In late 1996 FONGA launched a conflict-resolution program utilizing the experience of South African and Mozambican organizations in mediation and peacebuilding; it received assistance from the South African-based Institute of Mediation Services (IMSSA).107 FONGA on August 14, 1998 issued an open letter saying war was not inevitable if civil society, progressive members of government, and UNITA united to work for peace.108 "If you want a culture of human rights, you need peace. There is no military solution to the Angolan question," Francisco Tunga Alberto told Human Rights Watch in Luanda.109

Some of the more established Angolan NGOs are now in a position to provide some support to emerging Angolan NGOs. In 1997, Namibia's National Society for Human Rights (NSHR) trained eight Angolans to become human rights monitors, with a grant from the European Human Rights Foundation.

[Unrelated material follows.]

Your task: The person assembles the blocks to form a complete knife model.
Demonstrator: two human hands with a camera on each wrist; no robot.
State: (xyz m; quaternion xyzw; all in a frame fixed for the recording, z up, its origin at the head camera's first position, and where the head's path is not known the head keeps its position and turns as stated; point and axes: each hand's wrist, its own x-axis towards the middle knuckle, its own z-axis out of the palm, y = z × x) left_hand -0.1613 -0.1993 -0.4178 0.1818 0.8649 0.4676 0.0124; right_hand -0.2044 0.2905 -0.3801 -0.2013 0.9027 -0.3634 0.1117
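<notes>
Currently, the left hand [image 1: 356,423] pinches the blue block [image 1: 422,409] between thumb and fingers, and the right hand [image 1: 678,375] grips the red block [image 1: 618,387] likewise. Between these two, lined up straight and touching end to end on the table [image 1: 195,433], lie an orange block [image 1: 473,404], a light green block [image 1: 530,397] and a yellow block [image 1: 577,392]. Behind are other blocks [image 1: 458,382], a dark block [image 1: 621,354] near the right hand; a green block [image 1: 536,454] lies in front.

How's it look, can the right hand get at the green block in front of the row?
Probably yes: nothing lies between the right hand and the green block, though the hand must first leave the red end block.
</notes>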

However, Manuel Neto, executive director of the then newly formed Windhoek-based Angolan Human Rights League (LADH), was arrested on May 18, 1998 by the Namibian authorities. His whereabouts were initially unknown, although ten days later the Namibian authorities announced they had deported him to Angola because heconstituted a "threat to national security."110 He is currently in Lubango. When LADH was launched in April 1998 and registered in Namibia it was immediately denounced by the Angolan embassy in Windhoek as a mouthpiece for UNITA. The summary deportation of Neto was condemned by Amnesty International and Human Rights Watch because he had been given refugee status by the Namibian authorities.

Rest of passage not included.